Mark Taylor wants to eat Lake Sammamish kokanee.
He knows, he knows: Fishing the sockeye’s freshwater cousin out of the lake has been banned since the late 1980s, after kokanee runs to Issaquah Creek collapsed.
But hey, if he’s legally eating them, it means the Lake Sammamish kokanee population — genetically distinct from any other — bounced back from near extinction.
Taylor is the former Bellevue/Issaquah chapter president of Trout Unlimited, a national organization dedicated to preserving cold-water fisheries, and their watersheds, in North America. The Bellevue/Issaquah chapter is dedicated to the Lake Sammamish kokanee, which live in the Lake Washington watershed.
Right now, local Trout Unlimited volunteers are in Sammamish and Issaquah creeks counting wild kokanee fry — baby fish that are, as Taylor puts it, a “pine needle with an eyeball.”
Jim Bower, a fish ecologist with King County, says Trout Unlimited’s work monitoring egg-to-fish survival rates is the “most critical catch.”
“This data is so valuable because it’ll tell us what that rate of return is,” Bower told Trout Unlimited members during a March chapter meeting. “Changing that number just a tiny bit is really changing mortality rates.”
This is the 10th year Trout Unlimited volunteers have collected kokanee fry data, which they pass on to King County for analysis.
There’s not a lot of historical data on the kokanee, nothing like what Trout Unlimited volunteers are creating. And while current data helps pinpoint kokanee populations, which indicate the species is overall on a slow recovery, it tends to create more questions than answers, as incomplete data usually does.
For example, this year’s return, from October to February, was the third-highest in the last two decades. Officials recorded more than 5,000 fish returning.
“We thought we’d get at least 15,000 fish back,” Bower said.
Kokanee salmon, most recognizable for their red bodies, return to their native streams as adults, three to four years after entering the lake, to mate before dying. Meaning, 2015-2016 returning kokanee were the offspring of an estimated 15,000 spawners in 2012-2013.
So why did only a fraction of those return? The truth is, they don’t really know.
Either way, counts Trout Unlimited volunteers record throughout the spring help the county measure return rates and combine that data with other factors, such as weather events, which will help determine what’s going on.
From March through June, three times a week, volunteers take shifts trapping and counting fry from dusk until roughly midnight — though, one sit-in at a Trout Unlimited chapter meeting at the Issaquah Brewhouse and it’s clear this group is happy to hang alongside a creek on a cool, clear night.
They’ll do it when it’s raining, too, volunteer stream manager Mark Getzendaner said, but he definitely prefers dry weather.
Getzendaner, of Bellevue, is an environmental chemist.
He’s known Taylor, the guy who wants to eat kokanee, for many years. They met back when they both had businesses dealing with tropical fish.
“I love the kokanee,” said Taylor, who is on Trout Unlimited’s board of trustees. “I’ve been eating them all my life.”

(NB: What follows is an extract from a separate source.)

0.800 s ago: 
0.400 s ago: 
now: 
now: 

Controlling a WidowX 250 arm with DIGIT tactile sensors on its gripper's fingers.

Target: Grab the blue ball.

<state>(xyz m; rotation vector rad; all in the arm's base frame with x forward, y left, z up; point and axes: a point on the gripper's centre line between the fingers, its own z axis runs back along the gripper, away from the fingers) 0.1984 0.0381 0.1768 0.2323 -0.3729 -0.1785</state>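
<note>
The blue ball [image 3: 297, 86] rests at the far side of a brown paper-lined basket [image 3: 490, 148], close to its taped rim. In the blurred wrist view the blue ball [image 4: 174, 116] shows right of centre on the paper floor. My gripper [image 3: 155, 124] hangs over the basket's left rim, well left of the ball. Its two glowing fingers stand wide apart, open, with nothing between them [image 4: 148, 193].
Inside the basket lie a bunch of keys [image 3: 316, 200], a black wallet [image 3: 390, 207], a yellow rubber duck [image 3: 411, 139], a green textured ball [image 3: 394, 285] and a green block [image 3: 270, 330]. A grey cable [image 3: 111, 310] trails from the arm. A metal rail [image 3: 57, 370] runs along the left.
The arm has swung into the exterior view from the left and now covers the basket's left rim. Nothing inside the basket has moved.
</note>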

He’s referring to the other kokanee populations, such as those in Lake Chelan. You can eat those — their lakes are stocked, ripe for “angling opportunity,” as the Washington Department of Fish and Wildlife puts it.
Genetic analysis says there’s no kokanee like a Lake Sammamish kokanee, though, and that makes them worth protecting.

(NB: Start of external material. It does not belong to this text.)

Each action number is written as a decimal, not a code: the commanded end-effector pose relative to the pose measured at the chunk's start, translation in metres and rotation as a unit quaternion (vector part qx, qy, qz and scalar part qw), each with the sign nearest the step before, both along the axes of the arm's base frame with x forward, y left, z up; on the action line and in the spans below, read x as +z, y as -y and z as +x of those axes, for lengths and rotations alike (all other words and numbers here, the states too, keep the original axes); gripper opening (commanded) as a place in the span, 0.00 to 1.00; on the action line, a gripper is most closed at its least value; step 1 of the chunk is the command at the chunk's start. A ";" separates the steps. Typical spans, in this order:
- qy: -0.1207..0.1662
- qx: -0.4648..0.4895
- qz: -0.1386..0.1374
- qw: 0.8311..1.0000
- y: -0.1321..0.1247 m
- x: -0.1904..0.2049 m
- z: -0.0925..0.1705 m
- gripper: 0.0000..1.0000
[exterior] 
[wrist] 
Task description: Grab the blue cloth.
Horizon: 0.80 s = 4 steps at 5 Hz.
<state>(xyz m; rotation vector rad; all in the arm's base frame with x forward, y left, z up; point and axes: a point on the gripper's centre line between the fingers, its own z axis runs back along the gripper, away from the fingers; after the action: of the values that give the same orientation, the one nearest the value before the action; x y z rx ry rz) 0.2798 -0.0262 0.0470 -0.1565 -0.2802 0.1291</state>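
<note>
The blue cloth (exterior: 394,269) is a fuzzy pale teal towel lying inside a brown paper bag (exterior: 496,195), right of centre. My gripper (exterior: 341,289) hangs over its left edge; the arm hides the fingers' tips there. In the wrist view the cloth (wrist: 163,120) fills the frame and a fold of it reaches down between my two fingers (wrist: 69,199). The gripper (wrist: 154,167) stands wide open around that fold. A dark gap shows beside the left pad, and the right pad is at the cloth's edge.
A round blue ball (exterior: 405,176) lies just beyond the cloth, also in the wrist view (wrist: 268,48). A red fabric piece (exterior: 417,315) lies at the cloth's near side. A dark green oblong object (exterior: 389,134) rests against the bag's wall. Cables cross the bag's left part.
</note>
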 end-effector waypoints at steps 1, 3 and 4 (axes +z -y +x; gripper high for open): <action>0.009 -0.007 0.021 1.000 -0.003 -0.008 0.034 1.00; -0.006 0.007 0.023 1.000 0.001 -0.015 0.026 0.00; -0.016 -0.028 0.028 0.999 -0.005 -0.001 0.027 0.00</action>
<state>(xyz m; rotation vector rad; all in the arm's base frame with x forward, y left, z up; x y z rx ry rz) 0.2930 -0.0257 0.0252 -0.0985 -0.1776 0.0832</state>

“I got excited about the kokanee because they’re a survivor fish,” Getzendaner said during his recent shift in late March at Lewis Creek in Issaquah.
It’s normally too early and too cold to see fry in March, but since this year’s return was so large, kokanee officials expected to see fry wading down creek sooner. And, indeed, Getzendaner caught a couple. Other volunteers reported handfuls of fry in their streams, too. Fry counts really start to pick up in April, he said.
Lewis Creek, which headwaters are in Bellevue, is one of three streams Lake Sammamish kokanee spawn in today. The other two, Ebright and Laughing Jacob creeks, are in Sammamish.
Trout Unlimited is still looking for volunteers to help record data. For more information or to volunteer, call Getzendaner at 206-419-7321.
Trout Unlimited and King County are part of the Lake Sammamish Kokanee Workgroup, which has been working to understand and save the kokanee population since it formed in 2007.
“I don’t know if we can save them or not, but I know what will happen if we don’t try,” Taylor said.